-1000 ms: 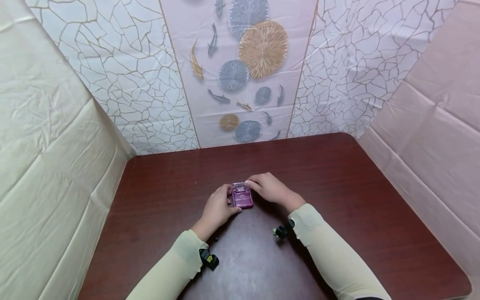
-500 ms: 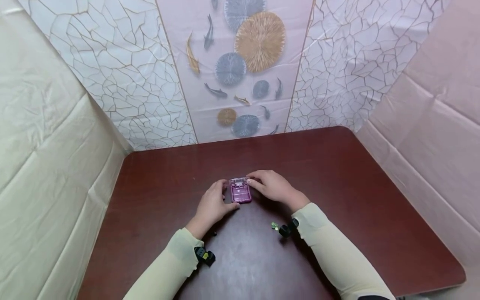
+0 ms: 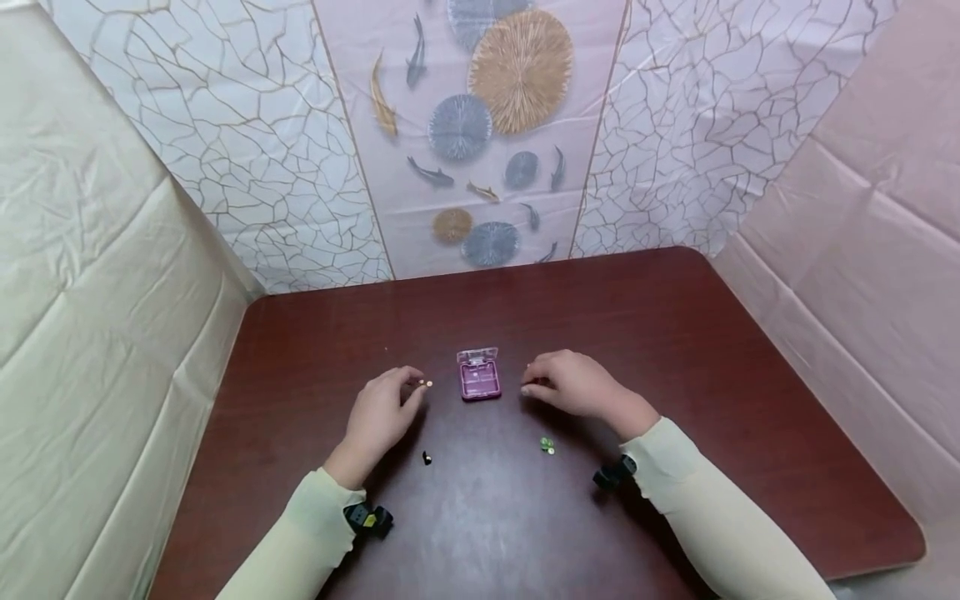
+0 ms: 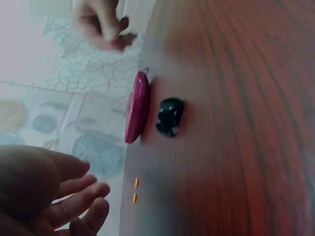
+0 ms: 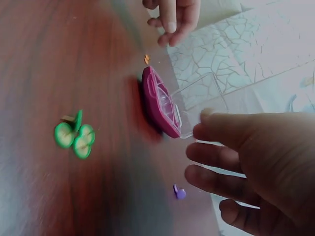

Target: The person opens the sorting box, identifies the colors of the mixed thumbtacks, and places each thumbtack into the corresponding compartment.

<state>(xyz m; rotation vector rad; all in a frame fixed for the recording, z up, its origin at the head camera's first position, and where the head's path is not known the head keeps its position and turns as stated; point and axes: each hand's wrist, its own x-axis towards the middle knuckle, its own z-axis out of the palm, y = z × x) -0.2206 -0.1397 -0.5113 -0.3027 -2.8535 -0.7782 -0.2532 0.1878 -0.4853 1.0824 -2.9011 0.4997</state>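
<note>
A small magenta case (image 3: 480, 380) with a clear lid (image 3: 477, 357) raised at its far side stands between my hands; its inside is split into compartments. My left hand (image 3: 377, 421) hovers left of it, fingers loosely bent and holding nothing, near two tiny orange pieces (image 4: 136, 190). On the case's other side, my right hand (image 3: 579, 385) has its fingers spread with nothing between them, as the right wrist view shows. A small purple piece (image 5: 179, 191) lies on the table near its fingertips.
Several green-rimmed pieces with pale centres (image 5: 78, 137) lie nearer me on the right of the brown table (image 3: 480, 533). Shiny black pieces (image 4: 171, 117) lie on the left. Patterned cloth (image 3: 495, 167) hangs behind the table, with plain cloth at both sides.
Both hands have let go of the case and drawn apart, left hand leftward, right hand rightward. The lid now stands more upright. Orange pieces, the green cluster and black pieces show more fully.
</note>
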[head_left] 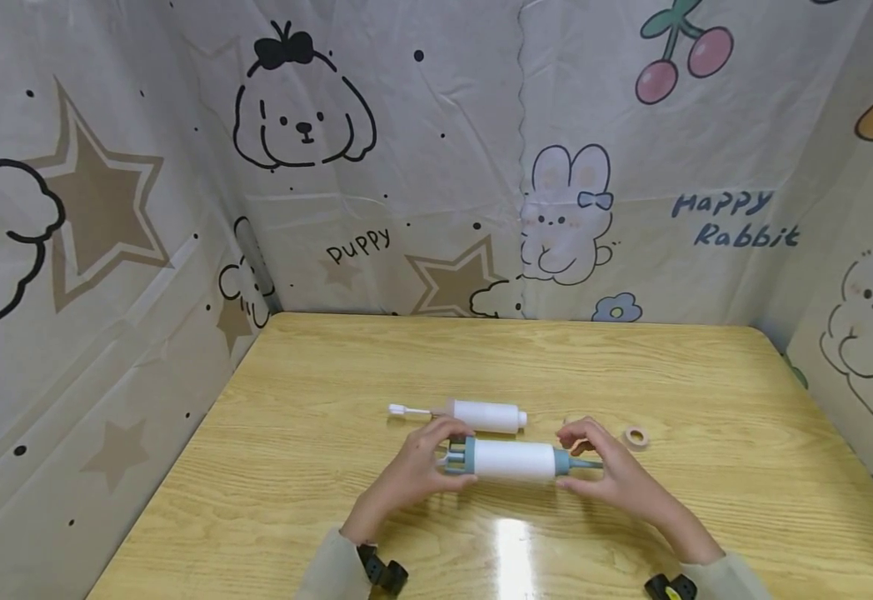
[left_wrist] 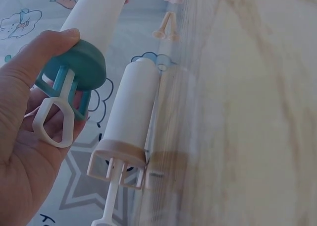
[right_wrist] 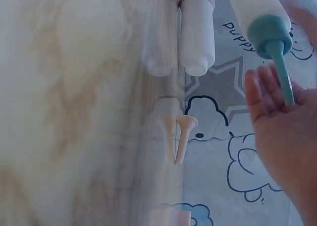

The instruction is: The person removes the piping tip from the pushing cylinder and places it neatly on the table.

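Observation:
A large syringe with a white barrel, teal end pieces and a white looped plunger handle lies across between both hands. The left hand grips its teal collar, thumb on top, with the handle loop against the palm. Around the other end, the right hand spreads thumb and fingers; in the right wrist view its fingers lie loosely beside the teal nozzle, not closed round it. Just behind, a second white syringe with a beige collar rests on the table.
A small beige ring-shaped piece lies beyond the right hand. Between it and the second syringe stands a beige flared nozzle. The wooden table is bounded by printed cloth at the back and sides.

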`<state>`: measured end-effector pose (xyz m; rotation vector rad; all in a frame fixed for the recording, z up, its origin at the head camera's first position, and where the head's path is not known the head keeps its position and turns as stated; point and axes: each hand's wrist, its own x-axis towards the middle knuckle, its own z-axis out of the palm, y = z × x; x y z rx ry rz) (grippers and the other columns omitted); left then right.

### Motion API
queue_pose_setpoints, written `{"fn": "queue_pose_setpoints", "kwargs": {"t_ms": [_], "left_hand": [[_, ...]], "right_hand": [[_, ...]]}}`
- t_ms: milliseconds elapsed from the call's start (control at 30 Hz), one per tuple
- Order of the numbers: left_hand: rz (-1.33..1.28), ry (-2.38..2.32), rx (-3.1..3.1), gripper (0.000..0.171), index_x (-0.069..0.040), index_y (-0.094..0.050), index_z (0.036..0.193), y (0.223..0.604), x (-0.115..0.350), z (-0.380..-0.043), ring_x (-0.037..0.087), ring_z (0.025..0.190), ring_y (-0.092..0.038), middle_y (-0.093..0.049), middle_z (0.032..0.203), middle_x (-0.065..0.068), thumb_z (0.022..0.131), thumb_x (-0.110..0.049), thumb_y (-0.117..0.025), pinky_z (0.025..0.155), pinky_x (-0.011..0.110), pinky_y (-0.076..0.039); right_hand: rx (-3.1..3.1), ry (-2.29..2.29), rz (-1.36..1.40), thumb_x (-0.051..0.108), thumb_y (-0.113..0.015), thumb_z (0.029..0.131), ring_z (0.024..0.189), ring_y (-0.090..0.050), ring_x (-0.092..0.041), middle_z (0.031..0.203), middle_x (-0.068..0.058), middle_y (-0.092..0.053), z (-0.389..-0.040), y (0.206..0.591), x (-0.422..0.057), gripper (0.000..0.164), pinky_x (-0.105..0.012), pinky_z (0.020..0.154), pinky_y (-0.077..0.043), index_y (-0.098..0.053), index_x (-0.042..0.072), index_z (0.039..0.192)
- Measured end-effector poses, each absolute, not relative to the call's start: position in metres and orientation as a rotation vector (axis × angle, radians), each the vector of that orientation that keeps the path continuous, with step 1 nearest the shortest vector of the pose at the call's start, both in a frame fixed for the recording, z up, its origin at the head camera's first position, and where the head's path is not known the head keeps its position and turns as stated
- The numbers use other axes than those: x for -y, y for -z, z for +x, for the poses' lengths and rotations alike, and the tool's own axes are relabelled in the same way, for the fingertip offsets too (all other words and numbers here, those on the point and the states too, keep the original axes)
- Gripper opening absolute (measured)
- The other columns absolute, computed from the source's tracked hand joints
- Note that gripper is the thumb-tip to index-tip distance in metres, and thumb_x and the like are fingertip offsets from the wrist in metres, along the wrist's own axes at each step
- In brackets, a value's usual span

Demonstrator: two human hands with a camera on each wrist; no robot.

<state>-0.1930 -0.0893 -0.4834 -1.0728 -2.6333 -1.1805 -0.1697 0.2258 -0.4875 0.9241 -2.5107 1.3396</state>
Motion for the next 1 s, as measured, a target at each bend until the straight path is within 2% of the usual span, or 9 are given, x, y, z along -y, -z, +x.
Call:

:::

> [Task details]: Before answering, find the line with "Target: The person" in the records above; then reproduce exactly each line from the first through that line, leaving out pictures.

> [Result]:
-1000 ms: 
-500 ms: 
+0 ms: 
+0 ms: 
+0 ms: 

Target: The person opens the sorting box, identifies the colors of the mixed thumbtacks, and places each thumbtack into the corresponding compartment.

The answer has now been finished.